Describing Vinson’s decision as “very encouraging,” Duke said, “The health-care law is certainly a disturbing intrusion by the federal government in Americans’ lives. While I believe our country can do much better in assuring the availability of affordable, quality health-care insurance to everyone who wants coverage, the government’s heavy-handed, bureaucratic solution is not the way to achieve that goal.”

Speaker of the House John Boehner applauded the ruling, saying the health-care law is “not only unconstitutional, it’s also unaffordable.”

The uncertainty the law has imposed upon small businesses should prompt both sides to urge the Supreme Court to deal with it quickly, Boehner said in a written statement. “Of course, the easiest way to protect the American people from this job-destroying health care law is to repeal it so we can start over with common-sense reforms,” he said, urging Senate leaders to schedule a vote.

The Department of Justice announced it plans to appeal Vinson’s decision to the 11th Circuit Court of Appeals in Atlanta, Ga. “We strongly disagree with the court’s ruling today and continue to believe — as other federal courts have found — that the Affordable Care Act is constitutional,” a department spokesman said in a written statement.

Opposition to the health-reform law has been based not only on the “individual mandate” and government intrusion but on its authorization of subsidies for insurance plans that cover abortion and what they say is the likelihood of an increase in both the federal deficit and taxes.

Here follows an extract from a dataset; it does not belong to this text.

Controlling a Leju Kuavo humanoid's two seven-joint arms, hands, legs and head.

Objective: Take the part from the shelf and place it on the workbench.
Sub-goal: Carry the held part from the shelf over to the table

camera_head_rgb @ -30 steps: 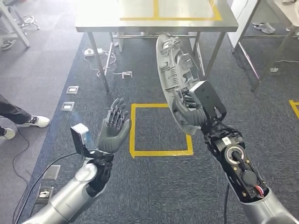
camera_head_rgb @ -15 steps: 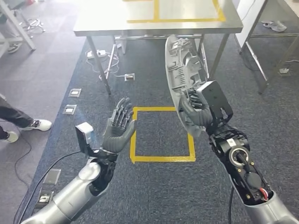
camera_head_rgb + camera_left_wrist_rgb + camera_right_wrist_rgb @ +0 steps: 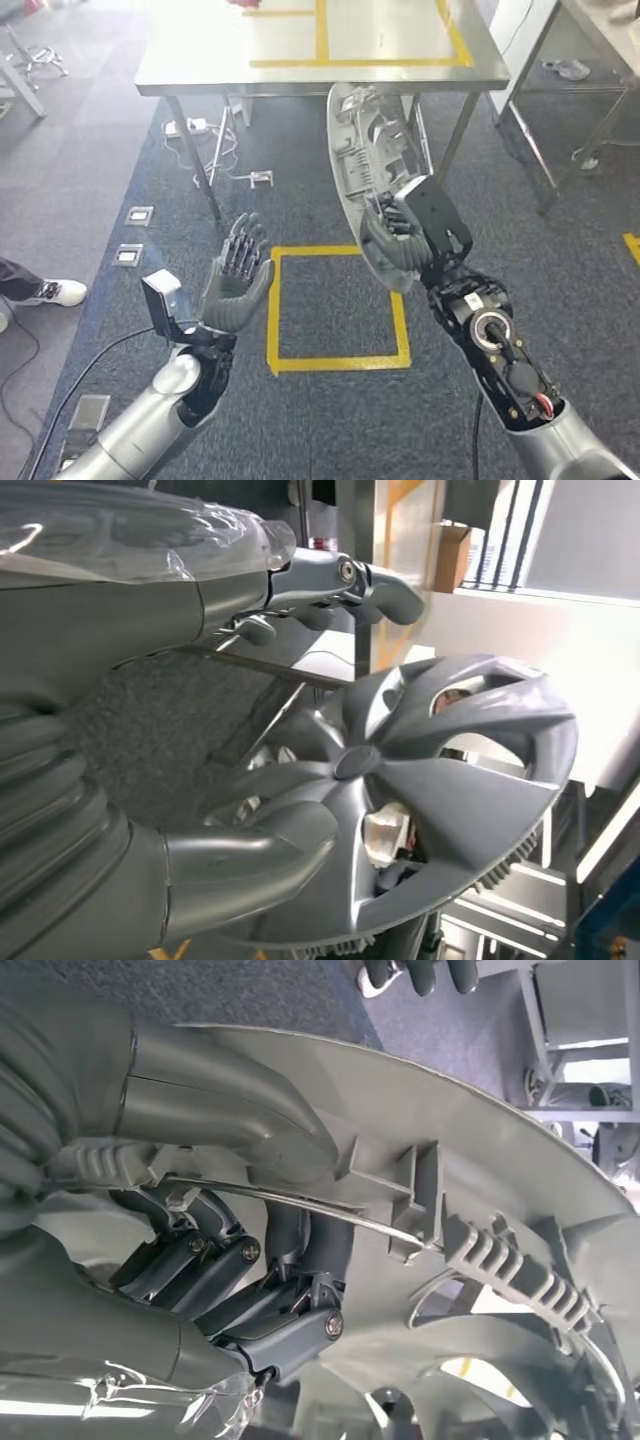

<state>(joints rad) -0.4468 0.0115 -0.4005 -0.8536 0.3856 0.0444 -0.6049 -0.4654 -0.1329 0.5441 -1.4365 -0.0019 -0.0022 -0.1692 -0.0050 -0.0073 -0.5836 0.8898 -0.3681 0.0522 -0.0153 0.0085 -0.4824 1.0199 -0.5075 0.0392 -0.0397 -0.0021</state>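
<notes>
A grey plastic wheel cover (image 3: pixel 370 170) stands on edge in the air, its ribbed back turned toward me. My right hand (image 3: pixel 392 238) grips its lower rim, thumb on one face and fingers hooked into the back (image 3: pixel 249 1260). The left wrist view shows the cover's spoked front (image 3: pixel 423 780) across from my left hand (image 3: pixel 226 860). That left hand (image 3: pixel 238 275) is raised palm up to the cover's left, fingers spread, holding nothing. The steel workbench (image 3: pixel 196 60) with yellow tape lines stands just beyond the cover.
A yellow tape square (image 3: pixel 336 305) marks the dark carpet below my hands. Cables and a power strip (image 3: pixel 192 127) lie under the workbench, floor sockets (image 3: pixel 127 255) to the left. A person's shoe (image 3: pixel 60 292) is at the left edge. Another table's legs (image 3: pixel 551 150) stand right.
The whole picture has shifted: the workbench now shows more of its top and looks closer. My right hand still holds the wheel cover and my left hand stays open.
</notes>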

Some foes of the law expressed disappointment Vinson did not block enforcement of the law.

“It is unfortunate that the judge did not put an immediate stop to the law’s implementation,” Duke said. “It is likely to take years before the issue is decided by the U.S. Supreme Court. By then, much of the law will be in place, with many millions of people adversely affected.”

The law will not take full effect until 2014.

Vinson’s 78-page opinion came in a challenge to the law brought by the state of Florida and joined in by 25 other states.

The judge ruled the “individual mandate” in the law exceeded Congress’ authority under the Commerce Clause of the Constitution. He said “activity is required” under the clause but the “individual mandate seeks to regulate economic inactivity.”

“If [Congress] has the power to compel an otherwise passive individual into a commercial transaction with a third party” by contending such an act is commercial and impacts interstate commerce, “it is not hyperbolizing to suggest that Congress could do almost anything it wanted,” Vinson wrote.

In explaining his decision to strike down the entire law, Vinson said it was evident the “individual mandate” was “an essential and indispensable part” of health reform. “I must conclude that the individual mandate and the remaining provisions are all inextricably bound together in purpose and must stand or fall as a single unit,” he wrote.

Ken Klukowski, special counsel for the Family Research Council, said Vinson’s opinion “makes clear that as long as the mandate is in place, the entire law rests on an unconstitutional foundation. If the foundation crumbles, the whole law falls.”

Sen. Jim DeMint, R.-S.C., announced Jan. 31 all 46 other Republicans in the Senate are cosponsors of his bill to repeal the health-care law, which has been dubbed “Obamacare.” No Democratic senators have agreed to be cosponsors.

If the repeal effort fails, House Republicans have indicated they will target specific provisions in the health-care reform law for change.

The 25 states joining Florida in the suit were Alabama, Alaska, Arizona, Colorado, Georgia, Idaho, Indiana, Iowa, Kansas, Louisiana, Maine, Michigan, Mississippi, Nebraska, Nevada, North Dakota, Ohio, Pennsylvania, South Carolina, South Dakota, Texas, Utah, Washington, Wisconsin and Wyoming.
Compiled by Tom Strode, Washington bureau chief for Baptist Press.